On se rappelle qu’il y a quelque temps les autorités de l’hôpital Notre-Dame se plaignaient sérieusement de la fumée que vomissait dans les salles des malades un établissement du voisinage, rue Bonsecours. Le propriétaire désigné fut traduit en cour du recorder [la cour municipale] et condamné à $5 d’amende et les frais. Or, comme ce dernier n’est pas assez riche pour déménager ou surélever sa cheminée et que, d’un autre côté, il lui faut bien « chauffer », l’inspecteur, M. Champagne, vient d’ordonner de nouvelles procédures contre ce petit propriétaire.
Mais, se demandant quelques échevins, pourquoi n’use-t-on pas de la même sévérité à l’égard des grosses compagnies qui empestent des quartiers entiers, du jour de l’an à la St-Sylvestre, au grand danger de la santé et au mépris de la propreté ?
Y a-t-il une loi pour le pauvre et une autre pour le riche ?
C’est la question que posa, à la réunion d’hier après-midi, l’échevin Sauvageau. Il demanda en même temps un rapport complet, couvrant les deux dernières années, sur toutes les plaintes contre la fumée ainsi que les condamnations en cour du recorder.
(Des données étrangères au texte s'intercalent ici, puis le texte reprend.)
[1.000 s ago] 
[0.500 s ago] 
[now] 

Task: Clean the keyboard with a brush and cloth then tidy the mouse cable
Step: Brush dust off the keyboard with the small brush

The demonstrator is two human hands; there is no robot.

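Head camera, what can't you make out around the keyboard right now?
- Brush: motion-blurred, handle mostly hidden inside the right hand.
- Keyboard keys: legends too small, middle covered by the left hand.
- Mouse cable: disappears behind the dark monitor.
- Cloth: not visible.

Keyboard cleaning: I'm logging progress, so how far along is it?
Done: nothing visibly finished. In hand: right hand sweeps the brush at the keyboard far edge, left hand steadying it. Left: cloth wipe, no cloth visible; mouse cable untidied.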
M. Champagne, l’inspecteur des bouilloires, répondit par une lettre qu’il n’existe pas de règlement municipal à ce sujet, et il suggère comme mode d’amélioration la nécessité d’une clause, dans chaque permis accordé par la Ville, obligeant les contracteurs de se munir de fumivores ou de tous autres moyens propres à empêcher la fumée.
La commission décida de nommer une sous-commission, composée des échevins Dagenais, Bumbray et Walsh, chargée d’étudier la question et de faire rapport à la prochaine séance.
On trouvera l’illustration parue dans La Presse du 17 juillet 1909 à l’adresse : http://bibnum2.banq.qc.ca/bna/massic/accueil.htm, sous la rubrique « Merchants Cotton Company »
Et puis? La commission a-t-elle fait changer les choses? Je suis toujours amusée par vos retours « actuels » dans l’actualité d’autrefois.
Malheureusement, dans le dépouillement de mes journaux, je ne connais pas encore la suite de l’histoire. Voyons voir. Mais j’ai remarqué que, souvent, il n’y a pas nécessairement de suite dans la presse, au point où il faut se demander alors si ce silence n’est pas un enterrement de première classe.